→ **Required work**:
The whole listing that follows is to be restated word for word, images excluded.

→ **Supplied material**:
== Segment start ==
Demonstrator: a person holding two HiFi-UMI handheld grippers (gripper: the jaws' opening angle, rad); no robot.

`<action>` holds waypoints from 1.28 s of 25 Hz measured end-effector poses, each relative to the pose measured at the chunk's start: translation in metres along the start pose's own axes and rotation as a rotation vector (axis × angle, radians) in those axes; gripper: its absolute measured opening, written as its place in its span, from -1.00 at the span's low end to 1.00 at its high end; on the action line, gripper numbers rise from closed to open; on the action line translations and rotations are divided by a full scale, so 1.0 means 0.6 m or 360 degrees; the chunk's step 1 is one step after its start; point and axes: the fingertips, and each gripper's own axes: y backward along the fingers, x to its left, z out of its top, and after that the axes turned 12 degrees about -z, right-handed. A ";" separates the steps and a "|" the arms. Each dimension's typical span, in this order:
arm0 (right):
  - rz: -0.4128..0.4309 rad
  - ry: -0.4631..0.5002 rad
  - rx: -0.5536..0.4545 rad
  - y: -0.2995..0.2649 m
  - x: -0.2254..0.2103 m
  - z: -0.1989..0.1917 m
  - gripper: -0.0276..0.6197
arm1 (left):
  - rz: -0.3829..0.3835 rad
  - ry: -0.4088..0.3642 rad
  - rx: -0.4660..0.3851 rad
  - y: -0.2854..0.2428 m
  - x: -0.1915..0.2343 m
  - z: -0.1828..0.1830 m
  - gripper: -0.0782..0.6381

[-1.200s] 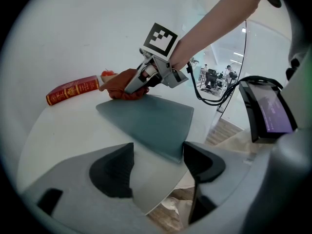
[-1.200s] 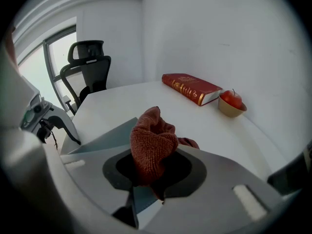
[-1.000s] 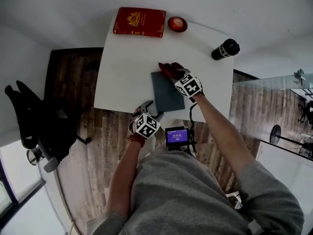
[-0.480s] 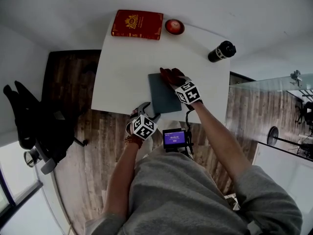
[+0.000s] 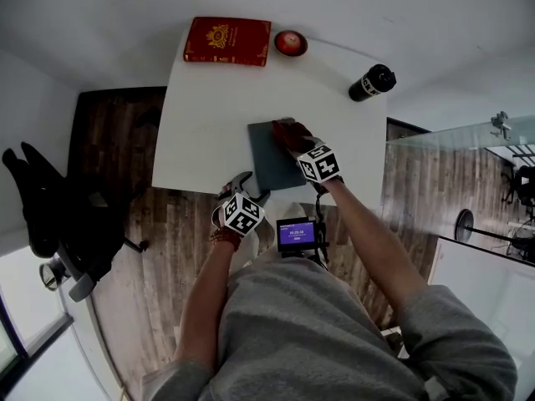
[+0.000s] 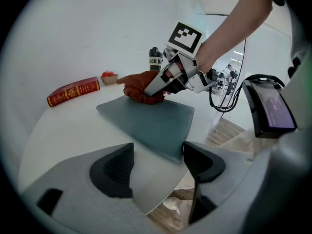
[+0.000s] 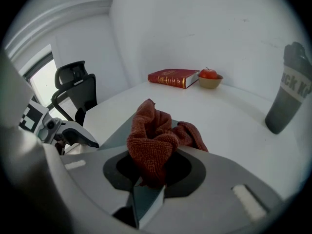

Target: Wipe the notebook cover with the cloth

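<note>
Place: looks like an office to me, a plain work room, nothing homey about it.
Seating: black swivel office chair (image 5: 50,215) on castors, parked off to one side of my worktop (image 5: 201,140).
Worktop: plain white. It's got a grey notebook (image 5: 269,161), a red hardback book (image 5: 227,41), a black bottle (image 5: 372,82) and a little bowl (image 5: 290,43) with a red fruit in it.
Walls: bare white all round.
Floor: dark wood planks (image 5: 167,249).
Window: big one (image 5: 12,324) on the chair's side, daylight coming in.
Next door: glass partition (image 5: 456,136) on the other side, with what looks like more chairs past it, too small to be sure.
</note>
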 end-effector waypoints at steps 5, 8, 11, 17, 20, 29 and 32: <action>-0.0004 -0.0020 0.0020 0.013 0.009 -0.017 -0.61 | -0.0002 -0.0002 -0.0005 0.000 0.000 0.002 0.09; -0.0005 -0.0021 0.0034 0.021 0.015 -0.027 -0.61 | -0.0002 -0.0003 -0.0005 0.001 0.000 0.003 0.09; 0.0000 -0.0028 0.0046 0.030 0.022 -0.038 -0.61 | 0.0002 -0.0002 -0.0002 0.001 -0.001 0.002 0.09; 0.0019 -0.0020 0.0069 0.049 0.038 -0.061 -0.61 | 0.0000 -0.0004 -0.0002 0.001 0.000 0.002 0.09; 0.0027 -0.0016 0.0075 0.058 0.046 -0.074 -0.61 | 0.0003 -0.0011 -0.0003 0.000 0.001 0.002 0.09; 0.0095 -0.0027 0.0136 0.092 0.075 -0.117 -0.61 | 0.0003 -0.0004 0.0003 0.001 0.000 0.000 0.09; 0.0107 -0.0012 0.0146 0.102 0.083 -0.130 -0.61 | -0.0002 0.0000 0.0002 0.000 -0.001 0.001 0.09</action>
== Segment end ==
→ **Answer section**:
Demonstrator: a person holding two HiFi-UMI handheld grippers (gripper: the jaws' opening angle, rad); no robot.

`<action>` holds waypoints from 1.28 s of 25 Hz measured end-effector poses, each relative to the pose measured at the chunk's start: translation in metres along the start pose's own axes and rotation as a rotation vector (axis × angle, radians) in those axes; gripper: its absolute measured opening, written as its place in its span, from -1.00 at the span's low end to 1.00 at its high end; on the action line, gripper numbers rise from closed to open; on the action line translations and rotations are divided by a full scale, so 1.0 means 0.6 m or 360 degrees; the chunk's step 1 is one step after its start; point and axes: the fingertips, and each gripper's own axes: y backward along the fingers, x to its left, z out of its top, and after that the axes turned 12 degrees about -z, right-handed. A ";" separates the steps and a "|" the arms. Each dimension's typical span, in this order:
arm0 (right):
  - rz: -0.4128..0.4309 rad
  - ry: -0.4631..0.5002 rad
  - rx: -0.5536..0.4545 rad
  - y: -0.2995..0.2649 m
  - x: -0.2254..0.2103 m
  - z: -0.1989..0.1917 m
  - gripper: -0.0276..0.6197
arm1 (left):
  - rz: -0.3829..0.3835 rad
  - ry: -0.4088..0.3642 rad
  - rx: -0.4660..0.3851 rad
  - y: -0.2854..0.2428 m
  - x: -0.1915..0.2343 m
  - z: -0.1828..0.1830 m
  - gripper: -0.0782..0.6381

[-1.200s] 
[-1.200s] 
[-1.000s] 
[-0.480s] 
[+0.000s] 
[+0.000s] 
[+0.000s] 

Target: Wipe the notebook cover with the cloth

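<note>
Place: looks like an office to me, a plain work room, nothing homey about it.
Seating: black swivel office chair (image 5: 50,215) on castors, parked off to one side of my worktop (image 5: 201,140).
Worktop: plain white. It's got a grey notebook (image 5: 269,161), a red hardback book (image 5: 227,41), a black bottle (image 5: 372,82) and a little bowl (image 5: 290,43) with a red fruit in it.
Walls: bare white all round.
Floor: dark wood planks (image 5: 167,249).
Window: big one (image 5: 12,324) on the chair's side, daylight coming in.
Next door: glass partition (image 5: 456,136) on the other side, with what looks like more chairs past it, too small to be sure.
</note>
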 end-effector waypoints at steps 5, 8, 11, 17, 20, 29 and 32: <action>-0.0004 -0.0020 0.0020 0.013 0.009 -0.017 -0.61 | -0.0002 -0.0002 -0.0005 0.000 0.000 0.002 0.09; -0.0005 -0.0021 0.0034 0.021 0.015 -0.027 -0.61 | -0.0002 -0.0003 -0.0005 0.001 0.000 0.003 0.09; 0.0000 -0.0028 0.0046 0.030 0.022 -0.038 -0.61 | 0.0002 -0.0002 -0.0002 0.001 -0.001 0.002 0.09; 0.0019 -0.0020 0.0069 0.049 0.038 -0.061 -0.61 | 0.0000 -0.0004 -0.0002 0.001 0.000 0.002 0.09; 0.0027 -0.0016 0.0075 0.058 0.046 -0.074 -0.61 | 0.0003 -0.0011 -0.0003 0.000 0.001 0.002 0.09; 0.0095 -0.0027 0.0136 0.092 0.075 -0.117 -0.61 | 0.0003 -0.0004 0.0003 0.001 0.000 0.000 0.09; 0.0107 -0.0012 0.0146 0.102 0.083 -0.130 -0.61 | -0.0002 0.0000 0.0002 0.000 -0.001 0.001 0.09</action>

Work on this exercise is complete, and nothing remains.